» **Problem requirements**
In the listing below, look for "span" and copy every line that has it.

» **Given information**
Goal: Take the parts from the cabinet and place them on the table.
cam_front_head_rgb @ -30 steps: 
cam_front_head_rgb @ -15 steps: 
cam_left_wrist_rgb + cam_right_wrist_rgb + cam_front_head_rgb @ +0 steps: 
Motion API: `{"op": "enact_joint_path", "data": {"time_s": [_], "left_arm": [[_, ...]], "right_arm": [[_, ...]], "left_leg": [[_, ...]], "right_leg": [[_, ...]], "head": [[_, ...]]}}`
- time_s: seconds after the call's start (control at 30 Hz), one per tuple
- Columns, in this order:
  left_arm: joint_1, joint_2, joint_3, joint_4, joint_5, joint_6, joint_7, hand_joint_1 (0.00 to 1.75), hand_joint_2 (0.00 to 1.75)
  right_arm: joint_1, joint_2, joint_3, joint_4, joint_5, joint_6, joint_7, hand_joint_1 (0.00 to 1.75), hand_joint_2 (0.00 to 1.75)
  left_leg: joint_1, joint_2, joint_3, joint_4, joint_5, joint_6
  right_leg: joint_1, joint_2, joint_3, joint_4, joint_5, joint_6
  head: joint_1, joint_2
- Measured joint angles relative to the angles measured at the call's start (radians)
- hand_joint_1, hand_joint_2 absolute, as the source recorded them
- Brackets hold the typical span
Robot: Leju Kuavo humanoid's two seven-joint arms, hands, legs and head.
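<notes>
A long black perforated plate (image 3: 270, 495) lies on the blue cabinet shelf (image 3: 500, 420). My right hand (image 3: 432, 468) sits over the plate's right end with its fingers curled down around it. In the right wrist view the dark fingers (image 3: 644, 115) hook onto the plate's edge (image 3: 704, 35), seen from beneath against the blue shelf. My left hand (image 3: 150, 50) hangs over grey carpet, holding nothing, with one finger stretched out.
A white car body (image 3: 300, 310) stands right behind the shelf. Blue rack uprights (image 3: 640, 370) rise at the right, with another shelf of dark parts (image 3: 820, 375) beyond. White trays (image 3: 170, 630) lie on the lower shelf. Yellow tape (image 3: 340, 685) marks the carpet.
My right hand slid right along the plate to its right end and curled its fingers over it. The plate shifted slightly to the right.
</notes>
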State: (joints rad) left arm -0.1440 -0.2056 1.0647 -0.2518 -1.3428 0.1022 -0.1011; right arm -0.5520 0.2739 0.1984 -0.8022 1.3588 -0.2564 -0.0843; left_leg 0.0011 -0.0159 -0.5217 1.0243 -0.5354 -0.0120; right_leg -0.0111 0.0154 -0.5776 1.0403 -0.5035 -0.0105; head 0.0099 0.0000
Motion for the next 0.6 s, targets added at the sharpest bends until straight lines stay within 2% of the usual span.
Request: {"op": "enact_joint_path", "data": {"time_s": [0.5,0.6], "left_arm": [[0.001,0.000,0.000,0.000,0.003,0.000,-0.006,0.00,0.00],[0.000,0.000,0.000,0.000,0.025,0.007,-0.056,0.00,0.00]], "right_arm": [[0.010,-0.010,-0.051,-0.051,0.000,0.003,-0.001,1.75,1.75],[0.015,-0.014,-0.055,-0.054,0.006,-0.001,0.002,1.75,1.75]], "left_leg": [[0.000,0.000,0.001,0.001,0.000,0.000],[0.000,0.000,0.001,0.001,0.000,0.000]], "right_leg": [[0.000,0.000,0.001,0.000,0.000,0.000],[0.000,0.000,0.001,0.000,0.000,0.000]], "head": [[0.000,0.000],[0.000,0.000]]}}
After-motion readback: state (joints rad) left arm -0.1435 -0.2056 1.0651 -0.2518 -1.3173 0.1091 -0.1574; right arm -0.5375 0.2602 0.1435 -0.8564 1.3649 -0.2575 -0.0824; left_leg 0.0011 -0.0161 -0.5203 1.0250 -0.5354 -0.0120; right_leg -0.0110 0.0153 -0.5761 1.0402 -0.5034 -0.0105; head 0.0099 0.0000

» **Answer space**
- Brackets hold the typical span
Motion for the next 0.6 s, targets added at the sharpest bends until straight lines stay within 2% of the usual span.

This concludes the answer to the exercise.